Give only the number of lines below that contain the word "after".

AVAILABLE DATA:
★ ★ ★ ★ ★

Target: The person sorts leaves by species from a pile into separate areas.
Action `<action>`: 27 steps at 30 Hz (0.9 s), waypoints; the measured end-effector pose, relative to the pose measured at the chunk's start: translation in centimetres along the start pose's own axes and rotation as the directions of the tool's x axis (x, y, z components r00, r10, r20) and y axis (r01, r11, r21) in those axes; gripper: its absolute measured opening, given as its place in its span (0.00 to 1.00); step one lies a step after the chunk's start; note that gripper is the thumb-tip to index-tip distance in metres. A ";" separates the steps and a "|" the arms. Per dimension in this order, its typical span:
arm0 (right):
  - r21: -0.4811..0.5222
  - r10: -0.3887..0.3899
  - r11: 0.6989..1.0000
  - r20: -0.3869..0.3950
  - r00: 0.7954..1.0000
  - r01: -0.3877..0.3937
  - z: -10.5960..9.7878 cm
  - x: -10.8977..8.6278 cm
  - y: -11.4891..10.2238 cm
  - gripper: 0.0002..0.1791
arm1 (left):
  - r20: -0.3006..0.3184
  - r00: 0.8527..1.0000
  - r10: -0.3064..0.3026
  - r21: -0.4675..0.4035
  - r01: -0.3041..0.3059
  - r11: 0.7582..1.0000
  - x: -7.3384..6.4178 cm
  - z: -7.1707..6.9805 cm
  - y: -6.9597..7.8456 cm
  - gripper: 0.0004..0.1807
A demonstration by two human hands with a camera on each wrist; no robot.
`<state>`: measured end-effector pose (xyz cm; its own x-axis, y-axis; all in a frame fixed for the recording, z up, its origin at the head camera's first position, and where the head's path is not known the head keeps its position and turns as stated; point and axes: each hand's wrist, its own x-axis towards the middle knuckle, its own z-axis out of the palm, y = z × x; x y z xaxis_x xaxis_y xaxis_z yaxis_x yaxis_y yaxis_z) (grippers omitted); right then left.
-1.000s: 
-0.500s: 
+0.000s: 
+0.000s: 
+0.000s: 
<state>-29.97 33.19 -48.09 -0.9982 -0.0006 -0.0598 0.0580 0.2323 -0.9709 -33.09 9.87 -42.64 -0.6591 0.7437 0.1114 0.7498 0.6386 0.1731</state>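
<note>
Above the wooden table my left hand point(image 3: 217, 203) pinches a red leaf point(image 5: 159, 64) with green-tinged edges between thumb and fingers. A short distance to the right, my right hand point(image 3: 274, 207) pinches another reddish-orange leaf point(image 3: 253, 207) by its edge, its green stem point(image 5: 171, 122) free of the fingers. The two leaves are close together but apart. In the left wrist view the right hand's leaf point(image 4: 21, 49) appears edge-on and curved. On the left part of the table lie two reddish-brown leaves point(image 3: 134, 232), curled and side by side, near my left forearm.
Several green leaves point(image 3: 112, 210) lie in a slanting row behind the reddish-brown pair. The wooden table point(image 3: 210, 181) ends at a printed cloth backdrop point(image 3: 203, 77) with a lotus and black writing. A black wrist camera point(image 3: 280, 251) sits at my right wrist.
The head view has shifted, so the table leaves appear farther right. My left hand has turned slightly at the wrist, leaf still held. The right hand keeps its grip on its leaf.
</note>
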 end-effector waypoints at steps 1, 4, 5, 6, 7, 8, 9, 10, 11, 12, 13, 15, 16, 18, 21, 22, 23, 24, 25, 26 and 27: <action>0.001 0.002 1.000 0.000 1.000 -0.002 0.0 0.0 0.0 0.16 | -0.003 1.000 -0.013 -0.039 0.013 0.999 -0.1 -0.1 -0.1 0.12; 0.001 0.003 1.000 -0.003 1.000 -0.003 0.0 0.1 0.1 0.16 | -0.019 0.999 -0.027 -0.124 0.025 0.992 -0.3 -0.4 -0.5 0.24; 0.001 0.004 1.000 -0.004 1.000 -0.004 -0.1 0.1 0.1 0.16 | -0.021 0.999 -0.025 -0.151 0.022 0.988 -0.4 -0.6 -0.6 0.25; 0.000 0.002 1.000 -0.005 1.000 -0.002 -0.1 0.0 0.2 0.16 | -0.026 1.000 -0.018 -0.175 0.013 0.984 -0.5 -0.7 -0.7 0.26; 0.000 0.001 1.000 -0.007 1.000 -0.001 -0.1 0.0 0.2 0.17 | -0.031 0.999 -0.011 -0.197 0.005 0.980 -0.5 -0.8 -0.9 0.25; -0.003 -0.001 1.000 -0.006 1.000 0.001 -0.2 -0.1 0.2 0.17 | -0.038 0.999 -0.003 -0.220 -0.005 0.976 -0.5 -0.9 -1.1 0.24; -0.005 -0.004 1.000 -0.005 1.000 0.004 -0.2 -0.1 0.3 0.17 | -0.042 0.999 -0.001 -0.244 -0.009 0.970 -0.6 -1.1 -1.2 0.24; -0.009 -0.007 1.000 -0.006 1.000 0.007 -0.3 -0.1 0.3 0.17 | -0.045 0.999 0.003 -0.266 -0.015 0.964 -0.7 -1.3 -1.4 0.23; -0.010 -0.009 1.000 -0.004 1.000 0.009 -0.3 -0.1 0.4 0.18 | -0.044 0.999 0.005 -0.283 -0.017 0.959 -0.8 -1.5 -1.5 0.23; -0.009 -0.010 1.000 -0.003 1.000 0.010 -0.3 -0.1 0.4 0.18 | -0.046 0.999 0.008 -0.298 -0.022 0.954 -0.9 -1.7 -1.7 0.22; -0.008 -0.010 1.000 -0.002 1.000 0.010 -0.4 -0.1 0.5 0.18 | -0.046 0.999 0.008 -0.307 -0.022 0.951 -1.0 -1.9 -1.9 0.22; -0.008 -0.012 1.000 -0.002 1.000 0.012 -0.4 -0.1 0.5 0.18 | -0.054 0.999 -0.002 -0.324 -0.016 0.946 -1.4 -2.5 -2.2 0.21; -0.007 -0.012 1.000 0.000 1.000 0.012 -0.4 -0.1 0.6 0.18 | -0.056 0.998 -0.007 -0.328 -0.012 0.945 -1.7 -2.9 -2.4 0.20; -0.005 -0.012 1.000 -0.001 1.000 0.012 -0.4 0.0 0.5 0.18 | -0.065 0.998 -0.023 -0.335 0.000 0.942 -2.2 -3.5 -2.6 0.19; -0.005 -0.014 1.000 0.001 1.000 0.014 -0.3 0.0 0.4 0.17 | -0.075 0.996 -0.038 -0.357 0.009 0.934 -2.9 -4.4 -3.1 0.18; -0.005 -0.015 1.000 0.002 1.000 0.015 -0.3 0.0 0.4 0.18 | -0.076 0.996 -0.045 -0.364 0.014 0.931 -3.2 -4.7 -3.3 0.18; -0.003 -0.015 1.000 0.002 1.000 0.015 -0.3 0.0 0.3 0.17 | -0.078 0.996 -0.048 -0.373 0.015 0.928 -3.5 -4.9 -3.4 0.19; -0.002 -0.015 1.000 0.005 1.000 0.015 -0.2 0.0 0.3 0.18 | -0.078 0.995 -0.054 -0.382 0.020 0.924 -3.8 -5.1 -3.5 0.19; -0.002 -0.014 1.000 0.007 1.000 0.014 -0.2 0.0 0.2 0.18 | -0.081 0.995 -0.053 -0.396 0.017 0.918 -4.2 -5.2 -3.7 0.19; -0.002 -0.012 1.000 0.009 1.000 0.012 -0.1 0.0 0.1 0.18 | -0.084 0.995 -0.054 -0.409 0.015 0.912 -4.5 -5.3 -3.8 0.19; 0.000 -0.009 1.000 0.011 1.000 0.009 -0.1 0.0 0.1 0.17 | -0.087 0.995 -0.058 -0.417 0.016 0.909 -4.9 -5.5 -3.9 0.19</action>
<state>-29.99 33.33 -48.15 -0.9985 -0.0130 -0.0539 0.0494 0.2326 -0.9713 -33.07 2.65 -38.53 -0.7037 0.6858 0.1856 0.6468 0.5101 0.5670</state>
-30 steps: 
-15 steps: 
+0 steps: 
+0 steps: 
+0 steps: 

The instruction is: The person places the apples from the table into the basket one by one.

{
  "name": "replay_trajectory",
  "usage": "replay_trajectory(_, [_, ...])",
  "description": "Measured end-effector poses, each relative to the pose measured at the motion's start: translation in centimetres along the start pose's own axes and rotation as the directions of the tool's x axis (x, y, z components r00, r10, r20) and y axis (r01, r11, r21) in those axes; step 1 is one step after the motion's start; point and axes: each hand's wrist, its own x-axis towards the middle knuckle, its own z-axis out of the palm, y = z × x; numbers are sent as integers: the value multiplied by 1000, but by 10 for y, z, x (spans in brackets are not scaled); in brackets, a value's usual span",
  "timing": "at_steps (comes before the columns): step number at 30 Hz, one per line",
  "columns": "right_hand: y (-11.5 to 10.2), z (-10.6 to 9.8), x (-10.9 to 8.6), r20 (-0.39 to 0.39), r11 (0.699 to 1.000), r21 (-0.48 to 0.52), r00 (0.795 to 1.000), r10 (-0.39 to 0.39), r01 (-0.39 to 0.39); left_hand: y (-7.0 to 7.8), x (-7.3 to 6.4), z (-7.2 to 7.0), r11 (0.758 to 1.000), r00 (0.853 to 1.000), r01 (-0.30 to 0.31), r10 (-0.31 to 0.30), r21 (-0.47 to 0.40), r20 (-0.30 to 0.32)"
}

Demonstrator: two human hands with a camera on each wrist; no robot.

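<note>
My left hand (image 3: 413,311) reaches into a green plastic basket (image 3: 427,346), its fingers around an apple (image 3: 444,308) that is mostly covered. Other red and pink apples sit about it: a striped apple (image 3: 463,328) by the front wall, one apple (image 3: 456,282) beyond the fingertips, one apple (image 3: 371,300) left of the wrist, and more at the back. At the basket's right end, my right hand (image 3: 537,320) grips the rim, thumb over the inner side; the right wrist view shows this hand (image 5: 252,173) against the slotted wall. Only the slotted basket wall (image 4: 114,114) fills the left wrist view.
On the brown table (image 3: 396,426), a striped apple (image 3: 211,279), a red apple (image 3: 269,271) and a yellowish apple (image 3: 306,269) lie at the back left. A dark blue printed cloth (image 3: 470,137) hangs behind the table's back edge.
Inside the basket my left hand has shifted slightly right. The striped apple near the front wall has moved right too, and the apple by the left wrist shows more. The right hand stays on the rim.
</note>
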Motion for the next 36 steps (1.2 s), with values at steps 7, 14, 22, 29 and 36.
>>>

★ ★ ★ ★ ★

RESPONSE FOR THIS EXERCISE:
2